Depuis ce temps-là il n’est aucune dépense que le roi n’ait faite pour réussir dans ses vues salutaires. Il fit d’abord des règlements remplis de sagesse ; il rebâtit tout ce que la peste avait désolé ; il fit venir des milliers de familles de tous les côtés de l’Europe. Les terres se défrichèrent, le pays se repeupla, le commerce fleurit de nouveau, et à présent l’abondance règne dans cette fertile contrée plus que jamais.

Il y a plus d’un demi-million d’habitants dans la Lithuanie ; il y a plus de villes qu’il n’y en avait, plus de troupeaux qu’autrefois, plus de richesses et plus de fécondité qu’en aucun endroit de l’Allemagne.
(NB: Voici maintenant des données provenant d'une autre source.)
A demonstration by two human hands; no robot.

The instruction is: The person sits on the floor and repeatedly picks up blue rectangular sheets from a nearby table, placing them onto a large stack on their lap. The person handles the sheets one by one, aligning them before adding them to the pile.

Et tout ce que je viens de vous dire n’est dû qu’au roi, qui non-seulement a ordonné, mais qui a présidé lui-même à l’exécution, qui a conçu les desseins, et qui les a remplis lui seul ; qui n’a épargné ni soins, ni peines, ni trésors immenses, ni promesses, ni récompenses, pour assurer le bonheur et la vie à un demi-million d’êtres pensants, qui ne doivent qu’à lui seul leur félicité et leur établissement.

J’espère que vous ne serez point fâché du détail que je vous fais. Votre humanité doit s’étendre sur vos frères lithuaniens comme sur vos frères français, anglais, allemands, etc., et d’autant plus qu’à mon grand étonnement j’ai passé par des villages où l’on n’entend parler que français.

J’ai trouvé je ne sais quoi de si héroïque dans la manière généreuse et laborieuse dont le roi s’y est pris pour rendre ce désert habité, fertile et heureux, qu’il m’a paru que vous sentiriez les mêmes sentiments[2] en apprenant les circonstances de ce rétablissement.

J’attends tous les jours de vos nouvelles d’Enghien. J’espère que vous y jouirez d’un repos parfait, et que l’ennui, ce dieu lourd et pesant, n’osera point passer par les bras d’Émilie pour aller jusqu’à vous. Ne m’oubliez point, mon cher ami, et soyez persuadé que mon éloignement ne fait qu’augmenter l’impatience de vous voir et de vous embrasser. Adieu.

Fédéric.

Mes compliments à la marquise et au duc[3] qu’Apollon dispute à Bacchus.

  1. Le 25 février 1713.
  2. Voltaire dit, dans ses Memoires, que Frédéric-Guiliaume Ier était un véritable Vandale, et il parle du même roi, dans sa lettre du 31 octobre 1740 au président Hénault, comme d’un ogre couronné.
  3. Le duc d’Aremberg ; voyez lettre 1171.